▸ **Required action**
Please give back every entry in full, word for word, but none of the pictures.

▸ **Records for the task**
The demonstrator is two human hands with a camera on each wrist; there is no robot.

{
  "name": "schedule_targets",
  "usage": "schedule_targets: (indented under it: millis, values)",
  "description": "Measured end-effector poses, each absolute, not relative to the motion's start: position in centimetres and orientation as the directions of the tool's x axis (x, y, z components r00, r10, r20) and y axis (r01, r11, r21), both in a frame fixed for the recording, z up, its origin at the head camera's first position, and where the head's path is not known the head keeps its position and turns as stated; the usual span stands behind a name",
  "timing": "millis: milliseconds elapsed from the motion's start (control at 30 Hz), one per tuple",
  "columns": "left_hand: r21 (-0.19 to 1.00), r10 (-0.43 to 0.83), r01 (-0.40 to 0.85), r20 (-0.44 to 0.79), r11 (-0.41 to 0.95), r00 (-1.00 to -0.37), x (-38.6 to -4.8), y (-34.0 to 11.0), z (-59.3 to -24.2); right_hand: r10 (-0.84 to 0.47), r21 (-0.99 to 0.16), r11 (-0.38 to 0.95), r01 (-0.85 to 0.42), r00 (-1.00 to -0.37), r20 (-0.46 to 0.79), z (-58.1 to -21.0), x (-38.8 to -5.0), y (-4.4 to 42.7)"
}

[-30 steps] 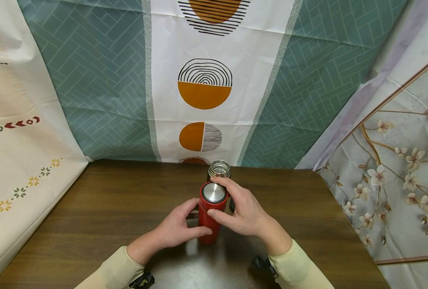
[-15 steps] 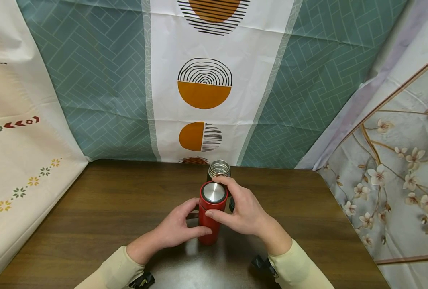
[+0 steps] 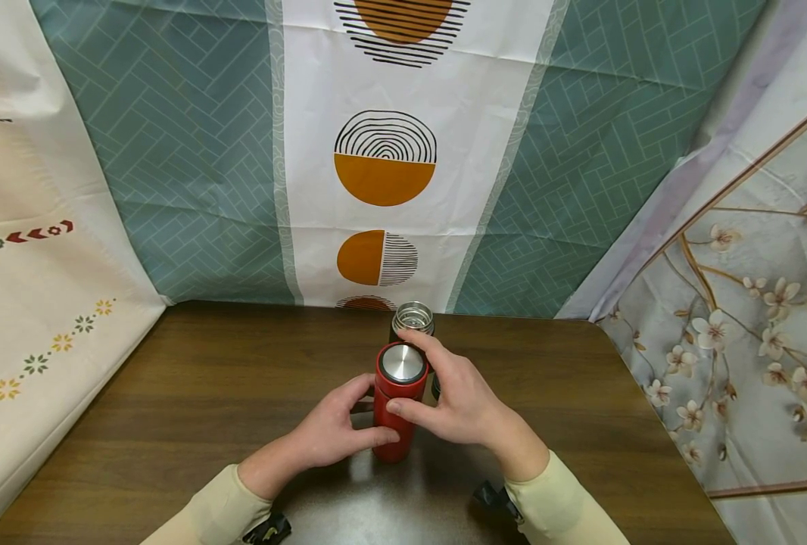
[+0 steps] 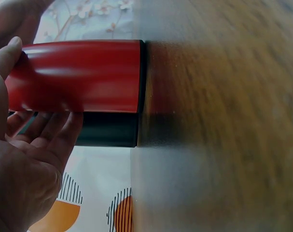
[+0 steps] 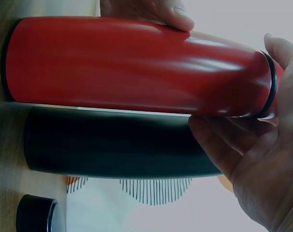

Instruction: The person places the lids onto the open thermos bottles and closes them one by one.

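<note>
A red thermos [image 3: 393, 431] with a brushed-steel top stands upright on the table. My left hand [image 3: 331, 430] grips the middle of its body, thumb in front and fingers behind. At its upper end my right hand [image 3: 465, 397] holds the lid [image 5: 280, 79], thumb on the near side and fingers round the far side. Directly behind stands a black thermos [image 5: 117, 142], its steel mouth uncovered in the head view. A small black lid [image 5: 37, 213] rests on the table beside it, mostly hidden by my right hand in the head view.
The dark wooden table [image 3: 253, 356] reaches back to a green-and-white patterned cloth [image 3: 199, 151]. Cream cloth [image 3: 42, 303] hangs on the left, flowered cloth [image 3: 751, 363] on the right.
My right thumb and index finger have shifted slightly leftward round the red thermos's lid. My left hand and both thermoses stay where they were.
</note>
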State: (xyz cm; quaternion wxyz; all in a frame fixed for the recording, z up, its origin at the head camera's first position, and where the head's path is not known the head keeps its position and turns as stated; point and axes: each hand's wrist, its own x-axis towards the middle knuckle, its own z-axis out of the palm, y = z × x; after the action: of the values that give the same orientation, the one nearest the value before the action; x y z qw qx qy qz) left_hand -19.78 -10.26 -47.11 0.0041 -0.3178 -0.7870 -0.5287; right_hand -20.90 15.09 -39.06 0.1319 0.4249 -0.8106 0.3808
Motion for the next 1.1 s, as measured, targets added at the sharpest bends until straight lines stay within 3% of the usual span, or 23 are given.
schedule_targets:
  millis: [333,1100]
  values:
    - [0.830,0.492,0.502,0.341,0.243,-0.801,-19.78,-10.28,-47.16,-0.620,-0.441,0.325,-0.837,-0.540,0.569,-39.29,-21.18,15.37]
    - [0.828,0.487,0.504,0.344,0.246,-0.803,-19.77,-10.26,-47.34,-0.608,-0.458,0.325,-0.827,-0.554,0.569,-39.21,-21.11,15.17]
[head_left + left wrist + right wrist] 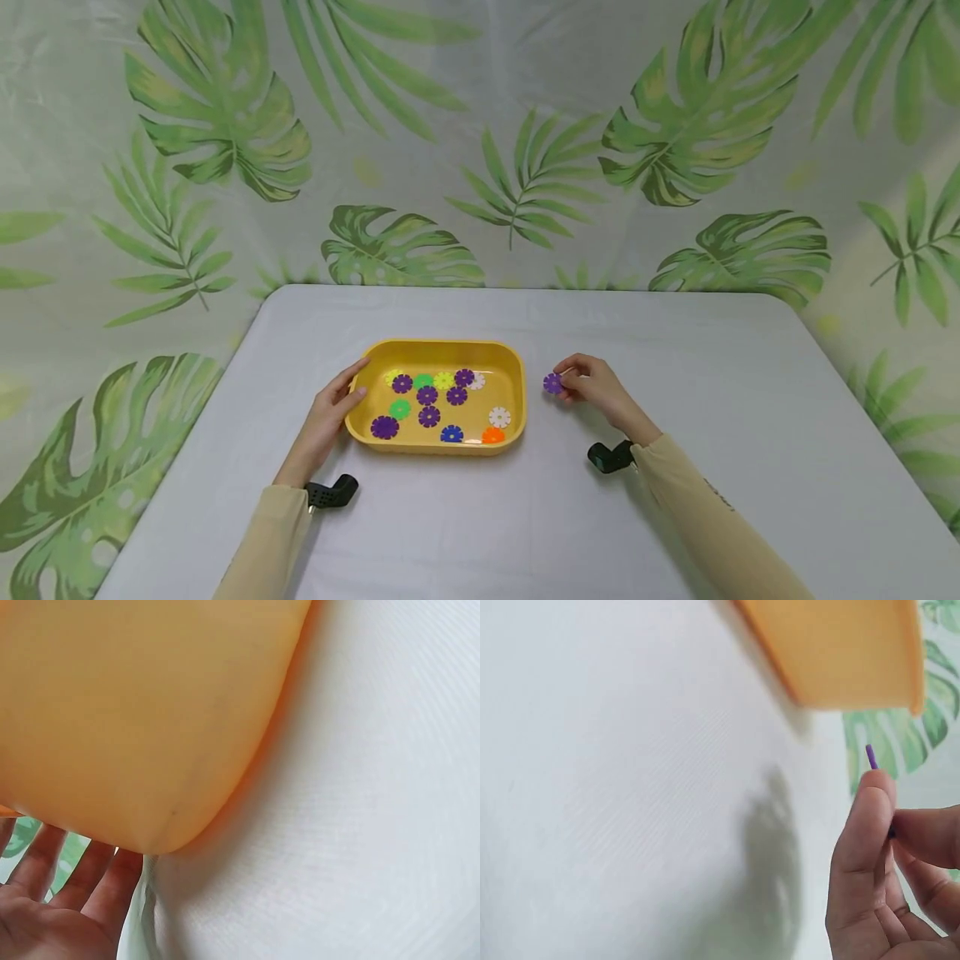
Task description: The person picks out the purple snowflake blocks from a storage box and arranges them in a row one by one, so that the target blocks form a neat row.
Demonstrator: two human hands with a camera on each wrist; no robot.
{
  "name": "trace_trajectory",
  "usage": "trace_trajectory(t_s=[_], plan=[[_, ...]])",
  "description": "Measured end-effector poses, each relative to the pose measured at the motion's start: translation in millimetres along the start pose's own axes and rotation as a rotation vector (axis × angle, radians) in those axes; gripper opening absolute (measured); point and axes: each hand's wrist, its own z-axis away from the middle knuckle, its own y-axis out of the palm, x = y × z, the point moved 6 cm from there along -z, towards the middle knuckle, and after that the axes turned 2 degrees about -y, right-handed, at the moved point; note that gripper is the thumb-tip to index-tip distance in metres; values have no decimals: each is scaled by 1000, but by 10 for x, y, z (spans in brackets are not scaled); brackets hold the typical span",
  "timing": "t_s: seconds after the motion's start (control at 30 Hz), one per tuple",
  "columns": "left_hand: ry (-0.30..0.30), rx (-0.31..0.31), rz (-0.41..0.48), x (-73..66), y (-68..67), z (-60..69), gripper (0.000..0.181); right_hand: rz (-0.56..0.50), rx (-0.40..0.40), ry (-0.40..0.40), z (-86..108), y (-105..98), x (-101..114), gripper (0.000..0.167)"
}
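A yellow tray [435, 447] stands on the table, with several notched plastic snowflake discs inside in purple, green, yellow, white, blue and orange. My left hand [327, 417] holds the tray by its left rim, thumb over the edge. In the left wrist view, the fingers [101, 885] of that hand reach along the tray's outer wall [150, 712]. To the right of the tray, my right hand [596, 387] pinches a purple snowflake disc [552, 383] between thumb and fingertips. The right wrist view shows this disc [871, 756] edge-on, above the table and apart from the tray.
A white cloth covers the table [675, 350]. Behind it hangs a curtain [525, 100] printed with green leaves. Each wrist carries a black camera mount, the left mount [332, 492] in front of the tray and the right mount [611, 457] near the sleeve.
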Motion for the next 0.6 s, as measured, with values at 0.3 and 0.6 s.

▸ **Task answer**
The demonstrator is two human hands with a camera on each wrist; there is no robot.

{
  "name": "schedule_targets",
  "usage": "schedule_targets: (indented under it: millis, values)",
  "description": "Measured end-effector poses, each absolute, not relative to the motion's start: position in centimetres and orientation as the directions of the tool's x axis (x, y, z components r00, r10, r20) and y axis (r01, r11, r21), both in a frame fixed for the recording, z up, its origin at the head camera's first position, and where the head's path is not known the head keeps its position and turns as stated; the usual span stands behind a name",
  "timing": "millis: milliseconds elapsed from the motion's start (control at 30 Hz), one per tuple",
  "columns": "left_hand: r21 (-0.19 to 1.00), r10 (-0.43 to 0.83), r01 (-0.40 to 0.85), r20 (-0.44 to 0.79), r11 (-0.41 to 0.95), r00 (-1.00 to -0.37), x (-38.6 to -4.8), y (-34.0 to 11.0), z (-59.3 to -24.2); right_hand: r10 (-0.84 to 0.47), r21 (-0.99 to 0.16), r11 (-0.38 to 0.95), r01 (-0.85 to 0.42), r00 (-1.00 to -0.37), r20 (-0.46 to 0.79), z (-58.1 to -21.0), x (-38.8 to -5.0), y (-4.4 to 42.7)"
}

[-30 steps] 
[-15 steps] 
[+0 steps] 
[+0 steps] 
[+0 steps] 

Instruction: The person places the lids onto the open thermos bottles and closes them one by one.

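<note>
A red thermos [image 3: 393, 431] with a brushed-steel top stands upright on the table. My left hand [image 3: 331, 430] grips the middle of its body, thumb in front and fingers behind. At its upper end my right hand [image 3: 465, 397] holds the lid [image 5: 280, 79], thumb on the near side and fingers round the far side. Directly behind stands a black thermos [image 5: 117, 142], its steel mouth uncovered in the head view. A small black lid [image 5: 37, 213] rests on the table beside it, mostly hidden by my right hand in the head view.
The dark wooden table [image 3: 253, 356] reaches back to a green-and-white patterned cloth [image 3: 199, 151]. Cream cloth [image 3: 42, 303] hangs on the left, flowered cloth [image 3: 751, 363] on the right.
My right thumb and index finger have shifted slightly leftward round the red thermos's lid. My left hand and both thermoses stay where they were.
</note>
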State: (xyz cm; quaternion wxyz; all in a frame fixed for the recording, z up, its origin at the head camera's first position, and where the head's path is not known the head keeps its position and turns as stated; point and axes: each hand's wrist, its own x-axis towards the middle knuckle, its own z-axis out of the palm, y = z × x; after the action: of the values that give the same orientation, the one nearest the value before the action; x y z qw qx qy qz) left_hand -19.78 -10.26 -47.11 0.0041 -0.3178 -0.7870 -0.5287; right_hand -20.90 15.09 -39.06 0.1319 0.4249 -0.8106 0.3808
Motion for the next 1.1 s, as measured, targets added at the sharpest bends until straight lines stay within 3% of the usual span, or 23 are given.
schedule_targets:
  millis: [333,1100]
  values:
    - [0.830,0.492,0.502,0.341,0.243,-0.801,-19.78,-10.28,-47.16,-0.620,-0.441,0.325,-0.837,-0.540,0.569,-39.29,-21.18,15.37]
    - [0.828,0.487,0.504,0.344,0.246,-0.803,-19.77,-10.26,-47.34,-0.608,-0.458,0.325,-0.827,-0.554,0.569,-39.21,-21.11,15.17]
[head_left + left wrist + right wrist] 
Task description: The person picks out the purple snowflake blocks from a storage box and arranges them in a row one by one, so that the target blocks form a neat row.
Demonstrator: two human hands with a camera on each wrist; no robot.
{
  "name": "trace_trajectory",
  "usage": "trace_trajectory(t_s=[_], plan=[[_, ...]])",
  "description": "Measured end-effector poses, each relative to the pose measured at the motion's start: translation in millimetres along the start pose's own axes and rotation as a rotation vector (axis × angle, radians) in those axes; gripper opening absolute (measured); point and axes: each hand's wrist, its own z-axis away from the middle knuckle, its own y-axis out of the palm, x = y × z, the point moved 6 cm from there along -z, towards the middle knuckle, and after that the axes turned 2 degrees about -y, right-handed, at the moved point; note that gripper is the thumb-tip to index-tip distance in metres; values have no decimals: each is scaled by 1000, but by 10 for x, y, z (spans in brackets are not scaled); brackets hold the typical span",
  "timing": "t_s: seconds after the motion's start (control at 30 Hz), one per tuple",
  "columns": "left_hand: ry (-0.30..0.30), rx (-0.31..0.31), rz (-0.41..0.48), x (-73..66), y (-68..67), z (-60..69), gripper (0.000..0.181); right_hand: rz (-0.56..0.50), rx (-0.40..0.40), ry (-0.40..0.40), z (-86..108), y (-105..98), x (-101..114), gripper (0.000..0.167)"
}
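A yellow tray [435, 447] stands on the table, with several notched plastic snowflake discs inside in purple, green, yellow, white, blue and orange. My left hand [327, 417] holds the tray by its left rim, thumb over the edge. In the left wrist view, the fingers [101, 885] of that hand reach along the tray's outer wall [150, 712]. To the right of the tray, my right hand [596, 387] pinches a purple snowflake disc [552, 383] between thumb and fingertips. The right wrist view shows this disc [871, 756] edge-on, above the table and apart from the tray.
A white cloth covers the table [675, 350]. Behind it hangs a curtain [525, 100] printed with green leaves. Each wrist carries a black camera mount, the left mount [332, 492] in front of the tray and the right mount [611, 457] near the sleeve.
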Motion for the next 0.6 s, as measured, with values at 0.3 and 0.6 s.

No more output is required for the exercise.